J Comput Aided Mol Des. 2012 Jun;26(6):701-23. doi: 10.1007/s10822-011-9531-0. Epub 2011 Dec 27.
The HYDE scoring function consistently describes hydrogen bonding, the hydrophobic effect and desolvation. It relies on HYdration and DEsolvation terms which are calibrated using octanol/water partition coefficients of small molecules. We do not use affinity data for calibration, therefore HYDE is generally applicable to all protein targets. HYDE reflects the Gibbs free energy of binding while only considering the essential interactions of protein-ligand complexes. The greatest benefit of HYDE is that it yields a very intuitive atom-based score, which can be mapped onto the ligand and protein atoms. This allows the direct visualization of the score and consequently facilitates analysis of protein-ligand complexes during the lead optimization process. In this study, we validated our new scoring function by applying it in large-scale docking experiments. We could successfully predict the correct binding mode in 93% of complexes in redocking calculations on the Astex diverse set, while our performance in virtual screening experiments using the DUD dataset showed significant enrichment values with a mean AUC of 0.77 across all protein targets with little or no structural defects. As part of these studies, we also carried out a very detailed analysis of the data that revealed interesting pitfalls, which we highlight here and which should be addressed in future benchmark datasets.

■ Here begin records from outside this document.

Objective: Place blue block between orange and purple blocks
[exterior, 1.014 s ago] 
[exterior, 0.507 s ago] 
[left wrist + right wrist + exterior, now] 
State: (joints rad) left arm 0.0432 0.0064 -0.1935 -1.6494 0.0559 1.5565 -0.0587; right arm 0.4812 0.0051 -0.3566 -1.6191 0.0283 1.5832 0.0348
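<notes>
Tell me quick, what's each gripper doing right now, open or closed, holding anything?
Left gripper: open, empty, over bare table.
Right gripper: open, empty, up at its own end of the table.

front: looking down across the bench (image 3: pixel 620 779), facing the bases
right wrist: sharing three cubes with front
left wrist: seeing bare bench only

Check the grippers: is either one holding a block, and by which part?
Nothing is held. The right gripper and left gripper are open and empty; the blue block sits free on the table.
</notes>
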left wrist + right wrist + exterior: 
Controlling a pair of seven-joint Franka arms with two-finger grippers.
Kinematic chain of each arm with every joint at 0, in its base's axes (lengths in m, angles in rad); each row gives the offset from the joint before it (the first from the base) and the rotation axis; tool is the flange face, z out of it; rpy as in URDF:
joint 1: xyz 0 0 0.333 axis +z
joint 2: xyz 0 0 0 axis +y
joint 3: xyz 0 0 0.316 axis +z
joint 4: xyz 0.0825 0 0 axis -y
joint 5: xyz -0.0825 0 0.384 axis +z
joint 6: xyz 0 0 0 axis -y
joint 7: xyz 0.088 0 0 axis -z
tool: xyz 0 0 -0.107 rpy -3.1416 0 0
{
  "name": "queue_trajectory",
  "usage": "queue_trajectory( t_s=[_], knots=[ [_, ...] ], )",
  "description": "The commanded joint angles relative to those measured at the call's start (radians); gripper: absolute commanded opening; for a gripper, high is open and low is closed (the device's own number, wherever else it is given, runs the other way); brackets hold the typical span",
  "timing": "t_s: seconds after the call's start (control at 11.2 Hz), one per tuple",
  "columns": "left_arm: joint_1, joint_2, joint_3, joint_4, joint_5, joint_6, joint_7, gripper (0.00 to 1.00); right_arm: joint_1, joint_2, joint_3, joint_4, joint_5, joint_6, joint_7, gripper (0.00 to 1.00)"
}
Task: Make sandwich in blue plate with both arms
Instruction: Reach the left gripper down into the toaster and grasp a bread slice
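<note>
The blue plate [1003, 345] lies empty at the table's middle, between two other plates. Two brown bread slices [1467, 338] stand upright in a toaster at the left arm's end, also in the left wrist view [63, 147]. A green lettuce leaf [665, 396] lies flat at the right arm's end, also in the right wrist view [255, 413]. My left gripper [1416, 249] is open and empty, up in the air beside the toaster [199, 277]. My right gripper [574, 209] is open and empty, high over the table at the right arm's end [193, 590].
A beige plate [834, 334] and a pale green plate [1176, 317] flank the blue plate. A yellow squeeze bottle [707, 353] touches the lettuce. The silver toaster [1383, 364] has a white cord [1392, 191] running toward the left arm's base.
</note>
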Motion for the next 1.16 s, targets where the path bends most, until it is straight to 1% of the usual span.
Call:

HYDE 评分函数能够一致地描述氢键、疏水性效应和去溶剂化作用。它依赖于水合和去溶剂化项,这些项是使用小分子的辛醇/水分配系数进行校准的。我们在校准中不使用亲和力数据,因此 HYDE 通常适用于所有蛋白质靶标。HYDE 反映了结合的吉布斯自由能,而只考虑了蛋白质-配体复合物的基本相互作用。HYDE 的最大优势在于它产生了一个非常直观的基于原子的分数,可以映射到配体和蛋白质原子上。这允许直接可视化分数,从而在先导优化过程中促进对蛋白质-配体复合物的分析。在这项研究中,我们通过在大规模对接实验中应用它来验证我们的新评分函数。我们能够在 Astex 多样数据集的重新对接计算中成功预测 93%的复合物的正确结合模式,而我们在使用 DUD 数据集的虚拟筛选实验中的性能显示出显著的富集值,所有蛋白质靶标的平均 AUC 为 0.77,几乎没有或没有结构缺陷。作为这些研究的一部分,我们还对数据进行了非常详细的分析,揭示了一些有趣的陷阱,我们在这里强调这些陷阱,并应在未来的基准数据集得到解决。